Having just survived another long, hard, tense Homeboy training ride, I feel this is the perfect opportunity to relate some impressions of Gainesvilles bad boy cyclists.
I'm sure every cycling community hosts a group of gnarly, tough dudes with a reputation for gritty training rides and even occasional race glory. Our community's love-hate relationship stems from an admiration for their staying power to disapproval of their short tempers and crudeness.
In short, Homeboys ain't pretty.
Homeboys have full-time jobs and responsibilities which leave precious little time to train, much less tool around the county doing base miles. Thus every ride is a tough, fast, no-mercy, macho-man theatre of pain.

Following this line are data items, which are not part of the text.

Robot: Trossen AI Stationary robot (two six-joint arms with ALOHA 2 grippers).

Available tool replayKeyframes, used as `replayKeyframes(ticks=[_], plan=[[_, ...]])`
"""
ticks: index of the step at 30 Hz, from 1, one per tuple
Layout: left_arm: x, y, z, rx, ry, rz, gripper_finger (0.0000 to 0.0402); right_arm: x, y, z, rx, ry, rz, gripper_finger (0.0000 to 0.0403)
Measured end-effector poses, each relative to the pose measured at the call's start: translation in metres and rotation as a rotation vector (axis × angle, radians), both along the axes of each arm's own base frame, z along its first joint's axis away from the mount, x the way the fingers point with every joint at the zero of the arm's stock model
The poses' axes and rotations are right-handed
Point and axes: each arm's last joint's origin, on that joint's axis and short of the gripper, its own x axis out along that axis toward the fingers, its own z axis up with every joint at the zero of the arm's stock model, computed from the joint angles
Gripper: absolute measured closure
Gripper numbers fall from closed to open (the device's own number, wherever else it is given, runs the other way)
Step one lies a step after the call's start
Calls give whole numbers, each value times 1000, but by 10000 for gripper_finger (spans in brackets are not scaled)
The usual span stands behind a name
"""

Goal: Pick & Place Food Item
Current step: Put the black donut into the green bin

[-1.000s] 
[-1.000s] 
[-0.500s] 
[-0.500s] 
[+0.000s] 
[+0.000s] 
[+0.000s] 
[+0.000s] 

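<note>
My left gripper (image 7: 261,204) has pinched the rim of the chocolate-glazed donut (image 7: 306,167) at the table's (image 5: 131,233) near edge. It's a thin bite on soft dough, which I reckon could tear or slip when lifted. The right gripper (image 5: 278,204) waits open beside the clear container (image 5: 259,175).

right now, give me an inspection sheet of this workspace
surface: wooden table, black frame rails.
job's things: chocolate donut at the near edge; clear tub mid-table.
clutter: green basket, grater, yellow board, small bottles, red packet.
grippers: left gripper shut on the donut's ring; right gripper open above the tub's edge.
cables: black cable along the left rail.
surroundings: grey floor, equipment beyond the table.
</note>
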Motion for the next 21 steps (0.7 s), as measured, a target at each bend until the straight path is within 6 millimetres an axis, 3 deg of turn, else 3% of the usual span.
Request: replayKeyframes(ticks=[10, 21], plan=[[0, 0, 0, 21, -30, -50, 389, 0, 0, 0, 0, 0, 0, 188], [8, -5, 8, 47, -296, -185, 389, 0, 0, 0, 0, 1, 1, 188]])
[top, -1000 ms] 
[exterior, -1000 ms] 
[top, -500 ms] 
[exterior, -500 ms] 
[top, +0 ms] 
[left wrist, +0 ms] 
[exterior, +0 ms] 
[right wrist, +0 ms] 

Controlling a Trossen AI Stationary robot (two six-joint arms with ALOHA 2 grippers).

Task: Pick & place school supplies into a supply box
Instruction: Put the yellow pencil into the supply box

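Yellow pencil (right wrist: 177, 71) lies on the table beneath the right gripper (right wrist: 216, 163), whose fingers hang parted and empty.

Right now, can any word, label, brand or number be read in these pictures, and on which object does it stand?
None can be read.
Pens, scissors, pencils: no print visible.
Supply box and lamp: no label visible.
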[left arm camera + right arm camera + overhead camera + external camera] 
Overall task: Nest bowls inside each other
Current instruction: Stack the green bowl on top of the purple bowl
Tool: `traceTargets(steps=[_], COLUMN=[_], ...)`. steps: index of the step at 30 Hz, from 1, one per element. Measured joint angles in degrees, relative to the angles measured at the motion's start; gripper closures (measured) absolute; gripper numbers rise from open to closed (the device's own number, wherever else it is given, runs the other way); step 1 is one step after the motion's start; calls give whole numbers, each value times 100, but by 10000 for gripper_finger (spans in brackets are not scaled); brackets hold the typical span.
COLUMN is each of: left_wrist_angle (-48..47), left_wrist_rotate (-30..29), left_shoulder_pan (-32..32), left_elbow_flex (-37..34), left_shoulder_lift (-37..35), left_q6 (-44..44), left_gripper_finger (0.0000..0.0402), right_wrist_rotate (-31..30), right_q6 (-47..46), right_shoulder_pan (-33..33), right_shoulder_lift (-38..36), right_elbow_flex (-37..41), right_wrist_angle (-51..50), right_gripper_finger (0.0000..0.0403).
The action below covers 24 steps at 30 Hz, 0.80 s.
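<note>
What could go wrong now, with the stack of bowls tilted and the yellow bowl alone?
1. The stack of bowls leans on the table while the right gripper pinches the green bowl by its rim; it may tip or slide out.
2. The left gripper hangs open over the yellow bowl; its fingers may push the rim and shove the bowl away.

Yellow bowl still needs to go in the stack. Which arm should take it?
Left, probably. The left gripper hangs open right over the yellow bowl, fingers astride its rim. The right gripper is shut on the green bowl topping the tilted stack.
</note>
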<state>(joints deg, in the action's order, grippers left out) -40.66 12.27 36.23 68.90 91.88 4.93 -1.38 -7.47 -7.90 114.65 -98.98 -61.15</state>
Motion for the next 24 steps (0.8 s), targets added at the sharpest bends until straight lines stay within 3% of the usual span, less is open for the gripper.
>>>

Neither do they have the yuppy ability to skip out during lunch for a leisurely training session.
Homeboys don't believe in personal fitness trainers, crystal power, or ramtha--and whine a lot less than those who do. They simply go out and train hard when they can.
Some Homeboys are the nicest, most polite people you'll meet anywhere--at least until they climb on a bike. At that point get ready for the veneer of civilization to peel. When heart rates soar and adrenaline flows, tempers flair and cursing often follows. When the ride gets hard, Homeboys are like badgers with migraine headaches. So I'll mention a few tips to ease your transition should you choose to join in the ride.
How to Survive
1. Polish your pack skills or sit on. You must be able to ride 28-32 mph in a tight paceline with your wheels two inches off riders fore and aft while gagging down a Power Bar and bunny hopping road-kill blobs.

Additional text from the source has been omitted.